> _Directions_:
From the records below, copy out exactly the lines from the one containing "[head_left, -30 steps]" to the one containing "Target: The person", both included. Add nothing else.

> _Listed records_:
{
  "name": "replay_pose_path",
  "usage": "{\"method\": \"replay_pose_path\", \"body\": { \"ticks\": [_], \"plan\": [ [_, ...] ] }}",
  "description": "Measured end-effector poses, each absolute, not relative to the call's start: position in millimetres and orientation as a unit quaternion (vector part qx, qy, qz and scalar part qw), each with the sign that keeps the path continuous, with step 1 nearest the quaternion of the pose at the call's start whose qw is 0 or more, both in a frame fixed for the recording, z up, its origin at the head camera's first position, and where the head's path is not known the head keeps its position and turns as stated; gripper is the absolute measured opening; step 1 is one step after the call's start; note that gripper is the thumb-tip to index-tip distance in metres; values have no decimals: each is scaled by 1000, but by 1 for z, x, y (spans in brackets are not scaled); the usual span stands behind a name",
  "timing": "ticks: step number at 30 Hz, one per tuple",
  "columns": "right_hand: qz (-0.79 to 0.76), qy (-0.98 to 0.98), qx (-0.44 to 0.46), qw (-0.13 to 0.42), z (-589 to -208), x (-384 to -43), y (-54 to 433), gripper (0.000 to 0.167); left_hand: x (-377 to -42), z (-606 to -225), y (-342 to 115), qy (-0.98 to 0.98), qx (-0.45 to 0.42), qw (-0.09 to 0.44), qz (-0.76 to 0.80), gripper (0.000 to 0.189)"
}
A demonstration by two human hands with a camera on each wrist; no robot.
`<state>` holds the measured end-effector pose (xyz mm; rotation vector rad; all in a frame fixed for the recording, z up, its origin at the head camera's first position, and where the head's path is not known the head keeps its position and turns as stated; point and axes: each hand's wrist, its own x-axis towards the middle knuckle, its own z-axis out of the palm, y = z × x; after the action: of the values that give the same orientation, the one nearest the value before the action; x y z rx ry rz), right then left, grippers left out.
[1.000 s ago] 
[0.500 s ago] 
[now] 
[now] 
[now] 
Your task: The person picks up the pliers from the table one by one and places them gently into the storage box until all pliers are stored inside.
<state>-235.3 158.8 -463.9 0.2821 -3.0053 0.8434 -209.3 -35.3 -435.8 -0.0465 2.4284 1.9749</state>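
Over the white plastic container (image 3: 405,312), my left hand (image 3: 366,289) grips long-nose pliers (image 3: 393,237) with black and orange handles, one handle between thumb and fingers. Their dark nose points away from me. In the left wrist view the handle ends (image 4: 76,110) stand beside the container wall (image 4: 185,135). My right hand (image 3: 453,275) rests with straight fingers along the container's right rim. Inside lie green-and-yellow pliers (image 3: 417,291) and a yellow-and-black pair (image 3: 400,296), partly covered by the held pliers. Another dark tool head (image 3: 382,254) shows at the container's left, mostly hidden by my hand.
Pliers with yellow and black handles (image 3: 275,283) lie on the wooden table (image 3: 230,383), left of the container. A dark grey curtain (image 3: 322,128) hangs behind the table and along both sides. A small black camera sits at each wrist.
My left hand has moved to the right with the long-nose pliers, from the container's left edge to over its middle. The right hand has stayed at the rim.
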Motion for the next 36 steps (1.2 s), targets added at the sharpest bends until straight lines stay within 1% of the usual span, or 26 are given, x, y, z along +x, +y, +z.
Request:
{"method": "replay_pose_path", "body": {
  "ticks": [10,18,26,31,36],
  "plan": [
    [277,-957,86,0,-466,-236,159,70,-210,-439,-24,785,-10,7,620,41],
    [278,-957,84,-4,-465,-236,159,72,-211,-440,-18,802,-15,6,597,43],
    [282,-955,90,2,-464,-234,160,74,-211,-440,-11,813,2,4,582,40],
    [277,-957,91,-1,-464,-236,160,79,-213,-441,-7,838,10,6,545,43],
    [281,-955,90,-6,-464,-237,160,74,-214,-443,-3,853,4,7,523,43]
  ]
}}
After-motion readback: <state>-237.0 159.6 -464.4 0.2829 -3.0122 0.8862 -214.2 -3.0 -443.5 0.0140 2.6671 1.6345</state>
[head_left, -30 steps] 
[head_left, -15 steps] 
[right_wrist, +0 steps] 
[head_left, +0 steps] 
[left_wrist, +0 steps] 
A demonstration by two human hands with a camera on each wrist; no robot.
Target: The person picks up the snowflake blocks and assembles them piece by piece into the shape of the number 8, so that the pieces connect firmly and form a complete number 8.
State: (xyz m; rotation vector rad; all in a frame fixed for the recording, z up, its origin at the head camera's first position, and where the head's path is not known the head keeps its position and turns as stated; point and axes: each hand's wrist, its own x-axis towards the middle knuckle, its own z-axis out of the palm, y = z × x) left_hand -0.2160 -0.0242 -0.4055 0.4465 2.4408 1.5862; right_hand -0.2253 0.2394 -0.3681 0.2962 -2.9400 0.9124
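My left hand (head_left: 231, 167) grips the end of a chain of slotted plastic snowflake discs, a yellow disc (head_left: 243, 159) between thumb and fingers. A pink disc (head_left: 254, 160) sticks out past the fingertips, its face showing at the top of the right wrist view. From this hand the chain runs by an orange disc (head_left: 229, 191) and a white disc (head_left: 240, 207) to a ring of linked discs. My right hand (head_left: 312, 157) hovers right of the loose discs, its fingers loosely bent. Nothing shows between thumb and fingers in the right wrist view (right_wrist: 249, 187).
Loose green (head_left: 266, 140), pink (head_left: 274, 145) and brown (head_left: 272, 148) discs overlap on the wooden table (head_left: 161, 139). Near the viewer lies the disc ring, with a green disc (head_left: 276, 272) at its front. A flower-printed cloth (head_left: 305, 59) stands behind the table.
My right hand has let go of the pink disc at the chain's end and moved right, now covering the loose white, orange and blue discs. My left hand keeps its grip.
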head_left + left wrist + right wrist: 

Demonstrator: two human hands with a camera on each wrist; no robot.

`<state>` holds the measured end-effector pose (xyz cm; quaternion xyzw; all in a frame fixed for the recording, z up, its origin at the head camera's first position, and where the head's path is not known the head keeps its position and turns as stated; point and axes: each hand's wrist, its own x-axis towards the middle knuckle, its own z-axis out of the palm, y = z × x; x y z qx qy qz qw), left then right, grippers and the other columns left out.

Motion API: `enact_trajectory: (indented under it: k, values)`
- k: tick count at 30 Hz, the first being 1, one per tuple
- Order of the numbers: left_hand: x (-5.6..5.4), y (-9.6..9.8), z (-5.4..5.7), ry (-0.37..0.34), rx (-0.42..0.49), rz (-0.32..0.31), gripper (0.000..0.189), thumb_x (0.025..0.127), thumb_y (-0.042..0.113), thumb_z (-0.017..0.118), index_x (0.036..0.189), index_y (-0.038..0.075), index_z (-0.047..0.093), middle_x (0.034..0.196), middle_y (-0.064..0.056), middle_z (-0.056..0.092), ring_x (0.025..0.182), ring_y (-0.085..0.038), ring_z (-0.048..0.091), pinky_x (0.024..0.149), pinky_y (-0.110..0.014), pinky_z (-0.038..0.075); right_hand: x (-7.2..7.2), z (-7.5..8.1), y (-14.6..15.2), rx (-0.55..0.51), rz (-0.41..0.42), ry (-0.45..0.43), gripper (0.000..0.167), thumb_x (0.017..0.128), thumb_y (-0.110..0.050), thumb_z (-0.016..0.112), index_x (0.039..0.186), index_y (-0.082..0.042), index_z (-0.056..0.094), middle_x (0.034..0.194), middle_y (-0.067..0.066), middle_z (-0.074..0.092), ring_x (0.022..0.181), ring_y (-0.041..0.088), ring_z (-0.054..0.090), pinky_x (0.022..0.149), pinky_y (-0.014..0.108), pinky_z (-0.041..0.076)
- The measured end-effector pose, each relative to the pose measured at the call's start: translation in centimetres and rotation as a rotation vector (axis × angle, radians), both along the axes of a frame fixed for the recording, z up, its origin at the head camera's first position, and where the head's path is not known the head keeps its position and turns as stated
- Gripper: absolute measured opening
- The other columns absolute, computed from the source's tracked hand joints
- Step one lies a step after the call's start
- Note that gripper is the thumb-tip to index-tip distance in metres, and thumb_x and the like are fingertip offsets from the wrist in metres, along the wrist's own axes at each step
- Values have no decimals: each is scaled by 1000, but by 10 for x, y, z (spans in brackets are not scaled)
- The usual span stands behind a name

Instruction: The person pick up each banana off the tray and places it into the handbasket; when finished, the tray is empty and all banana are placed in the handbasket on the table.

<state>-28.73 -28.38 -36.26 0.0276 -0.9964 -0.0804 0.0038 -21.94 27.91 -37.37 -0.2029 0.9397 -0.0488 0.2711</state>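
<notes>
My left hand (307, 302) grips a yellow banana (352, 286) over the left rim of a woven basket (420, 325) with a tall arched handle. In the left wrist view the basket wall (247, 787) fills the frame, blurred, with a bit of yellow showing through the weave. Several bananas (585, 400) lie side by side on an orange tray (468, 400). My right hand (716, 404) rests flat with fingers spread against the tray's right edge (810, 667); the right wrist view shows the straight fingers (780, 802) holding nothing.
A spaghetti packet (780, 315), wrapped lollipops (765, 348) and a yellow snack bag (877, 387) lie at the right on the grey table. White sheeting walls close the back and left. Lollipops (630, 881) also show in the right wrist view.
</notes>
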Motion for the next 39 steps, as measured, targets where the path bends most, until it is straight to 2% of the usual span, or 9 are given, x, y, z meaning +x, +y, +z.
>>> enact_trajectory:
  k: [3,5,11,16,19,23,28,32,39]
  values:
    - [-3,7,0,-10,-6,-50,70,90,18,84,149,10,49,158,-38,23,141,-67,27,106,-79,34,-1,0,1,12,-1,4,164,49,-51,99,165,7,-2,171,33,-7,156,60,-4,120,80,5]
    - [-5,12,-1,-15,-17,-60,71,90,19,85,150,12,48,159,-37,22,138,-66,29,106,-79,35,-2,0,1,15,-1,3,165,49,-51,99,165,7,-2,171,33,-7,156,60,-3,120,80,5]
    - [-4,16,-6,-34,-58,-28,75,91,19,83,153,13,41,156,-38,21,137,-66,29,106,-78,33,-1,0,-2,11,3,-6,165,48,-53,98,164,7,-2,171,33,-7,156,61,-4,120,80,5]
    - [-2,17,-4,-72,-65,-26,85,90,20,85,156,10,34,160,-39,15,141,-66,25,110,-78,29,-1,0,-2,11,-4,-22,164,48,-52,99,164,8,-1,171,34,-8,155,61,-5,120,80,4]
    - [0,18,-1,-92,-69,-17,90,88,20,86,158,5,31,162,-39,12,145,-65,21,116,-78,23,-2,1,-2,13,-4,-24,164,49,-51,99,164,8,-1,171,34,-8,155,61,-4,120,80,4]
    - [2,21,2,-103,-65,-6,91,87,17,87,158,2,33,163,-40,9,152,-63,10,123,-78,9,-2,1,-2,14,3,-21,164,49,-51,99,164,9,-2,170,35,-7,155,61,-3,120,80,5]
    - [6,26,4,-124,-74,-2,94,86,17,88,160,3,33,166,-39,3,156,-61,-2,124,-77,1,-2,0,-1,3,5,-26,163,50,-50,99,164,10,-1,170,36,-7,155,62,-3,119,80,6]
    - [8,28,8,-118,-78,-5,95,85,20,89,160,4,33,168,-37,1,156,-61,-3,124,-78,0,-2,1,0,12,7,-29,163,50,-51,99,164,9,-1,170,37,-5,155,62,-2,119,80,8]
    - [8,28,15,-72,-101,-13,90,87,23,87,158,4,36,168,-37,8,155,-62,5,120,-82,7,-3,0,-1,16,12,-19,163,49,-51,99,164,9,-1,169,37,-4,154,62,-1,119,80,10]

> _Answer to this exercise_:
[head_left, -30 steps] 
[head_left, -15 steps] 
[right_wrist, +0 steps] 
[head_left, +0 steps] 
[left_wrist, +0 steps] 
A demonstration by two human hands with a camera on each wrist; no robot.
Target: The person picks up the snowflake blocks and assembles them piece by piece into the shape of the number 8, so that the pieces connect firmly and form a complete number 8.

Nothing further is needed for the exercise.